Tim Patton, Project HealthDesign Ph.D. in Engineering Student, University of Wisconsin-Madison
Uba Backonja, Project HealthDesign Ph.D. in Nursing Student, University of Wisconsin-Madison
People might not be willing to share all of their observations of daily living (ODLs). This may be old news to health care providers, but it was a bit of a surprise to the engineers among us as we looked for information to help us design systems that support patients’ real needs in regard to personal health management, decision-making and monitoring behaviors.
Because they are indicators to which an individual pays attention and finds important to his or her health, ODLs are very specific to individual patients. To begin to obtain a systematic understanding of ODLs, we recently conducted a pilot in which we performed one-on-one interviews with 10 college students. The ODLs that emerged focused on health behaviors (e.g., exercise) and monitoring symptoms (e.g., pain). Because we framed the questions in terms of health, this is largely what we had expected. Throughout the pilot, we found that participants seemed willing to talk about very personal ODLs and discuss their personal habits’ and relationships’ impacts on their health.
Because of this apparent comfort with disclosing highly personal information, we assumed that participants would be comfortable disclosing all ODLs. However, we have some reservations regarding whether that assumption is true. During the interviews, not one student mentioned drinking alcohol, smoking, drug use, sex (unsafe or otherwise) or partying. In fact, none of the ODLs the students reported to us carried a negative social stigma, or could be seen as a “bad” ODL.

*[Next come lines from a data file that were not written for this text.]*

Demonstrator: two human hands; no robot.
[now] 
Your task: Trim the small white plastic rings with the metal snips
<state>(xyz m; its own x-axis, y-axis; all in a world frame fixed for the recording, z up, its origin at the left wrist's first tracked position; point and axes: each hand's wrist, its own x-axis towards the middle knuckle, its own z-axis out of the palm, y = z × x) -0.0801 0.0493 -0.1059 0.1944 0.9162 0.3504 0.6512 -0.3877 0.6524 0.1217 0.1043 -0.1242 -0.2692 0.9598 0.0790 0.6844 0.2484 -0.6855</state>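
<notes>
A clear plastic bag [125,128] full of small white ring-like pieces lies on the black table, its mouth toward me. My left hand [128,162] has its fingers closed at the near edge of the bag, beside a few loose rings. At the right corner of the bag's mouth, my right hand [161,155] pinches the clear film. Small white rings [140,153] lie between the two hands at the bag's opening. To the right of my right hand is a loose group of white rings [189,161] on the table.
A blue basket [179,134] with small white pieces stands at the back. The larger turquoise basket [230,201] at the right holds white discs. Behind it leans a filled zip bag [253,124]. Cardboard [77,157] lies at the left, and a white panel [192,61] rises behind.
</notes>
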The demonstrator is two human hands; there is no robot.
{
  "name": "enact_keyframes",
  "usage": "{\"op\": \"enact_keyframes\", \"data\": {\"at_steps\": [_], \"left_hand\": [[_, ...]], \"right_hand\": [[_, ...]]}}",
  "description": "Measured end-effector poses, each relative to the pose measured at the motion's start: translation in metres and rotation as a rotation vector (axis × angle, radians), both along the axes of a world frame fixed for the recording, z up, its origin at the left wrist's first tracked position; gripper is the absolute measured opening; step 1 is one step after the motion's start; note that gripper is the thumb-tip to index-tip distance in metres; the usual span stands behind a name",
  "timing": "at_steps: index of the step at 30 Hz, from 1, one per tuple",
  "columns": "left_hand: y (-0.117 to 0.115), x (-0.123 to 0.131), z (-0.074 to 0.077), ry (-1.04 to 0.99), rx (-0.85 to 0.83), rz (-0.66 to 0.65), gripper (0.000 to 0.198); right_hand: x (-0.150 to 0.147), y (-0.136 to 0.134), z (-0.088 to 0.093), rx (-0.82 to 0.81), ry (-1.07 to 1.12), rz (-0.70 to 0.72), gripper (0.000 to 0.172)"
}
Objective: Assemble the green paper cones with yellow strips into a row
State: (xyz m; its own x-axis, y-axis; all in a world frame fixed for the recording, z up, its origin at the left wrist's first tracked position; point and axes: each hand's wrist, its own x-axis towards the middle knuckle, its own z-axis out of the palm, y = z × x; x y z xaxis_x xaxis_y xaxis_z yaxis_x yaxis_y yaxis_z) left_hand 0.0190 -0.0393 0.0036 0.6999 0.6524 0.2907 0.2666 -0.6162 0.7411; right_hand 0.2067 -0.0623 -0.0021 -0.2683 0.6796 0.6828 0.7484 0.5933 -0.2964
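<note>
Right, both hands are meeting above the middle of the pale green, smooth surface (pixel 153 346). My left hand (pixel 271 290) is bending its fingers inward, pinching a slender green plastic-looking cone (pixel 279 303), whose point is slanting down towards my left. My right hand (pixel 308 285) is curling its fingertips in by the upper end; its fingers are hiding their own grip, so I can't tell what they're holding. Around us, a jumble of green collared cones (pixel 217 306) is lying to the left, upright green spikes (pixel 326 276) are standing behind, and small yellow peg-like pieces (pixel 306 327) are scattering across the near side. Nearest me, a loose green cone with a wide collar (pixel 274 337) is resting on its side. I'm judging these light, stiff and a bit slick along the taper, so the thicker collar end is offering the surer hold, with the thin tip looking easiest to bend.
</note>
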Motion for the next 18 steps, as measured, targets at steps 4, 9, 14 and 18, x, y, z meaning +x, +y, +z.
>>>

Were we simply lucky with our sample? The CDC estimates that 21.4% of adults ages 18–24 smoke and that young adults and adolescents under 21 drink 11% of all alcohol consumed in the United States. Furthermore, the CDC estimates that 43% of all students report drinking in a high-risk manner at some point during college. Statistically, it is unlikely that such behavior was truly absent in our sample population.
Thus, we are left to ponder why the “bad” ODLs were missing. We have considered the following:
- Our questions may have biased participants toward ODLs that improve or maintain health.

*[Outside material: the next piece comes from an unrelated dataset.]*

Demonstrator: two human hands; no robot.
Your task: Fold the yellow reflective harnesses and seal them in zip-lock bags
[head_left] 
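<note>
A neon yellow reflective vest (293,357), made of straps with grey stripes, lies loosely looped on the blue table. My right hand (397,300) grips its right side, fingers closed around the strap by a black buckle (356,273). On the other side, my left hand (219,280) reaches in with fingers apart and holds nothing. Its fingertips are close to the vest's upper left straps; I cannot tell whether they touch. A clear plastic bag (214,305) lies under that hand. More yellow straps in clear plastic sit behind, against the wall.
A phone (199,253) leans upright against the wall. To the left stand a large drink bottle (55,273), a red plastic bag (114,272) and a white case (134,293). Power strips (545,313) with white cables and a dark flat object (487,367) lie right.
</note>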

- Participants didn’t think to observe the effects of “bad” things as ODLs.
- Participants may deliberately avoid mentioning ODLs that might cast them in negative lights.
First, given that participants did mention things that detracted from health (e.g., lack of sleep, poor diet), we don’t think this can be explained by a positive bias in our interview questions. Second, other negative behaviors were noted (e.g., poor diet choices and exercise habits). Thus, we are left with a sense that people deliberately avoided telling us about “bad” ODLs.
Due to the anonymous nature of our interviews and the encouraging early results, we were hopeful we could avoid this potential issue and strive to account for it in future work. To properly design systems in support of ODLs, we must understand the full range of personal observations, including those that people prefer to keep to themselves. Thus, as we continue to push for systems that support personal health, we will likely need to find ways to safely and securely elicit all ODLs, whether good or “bad.”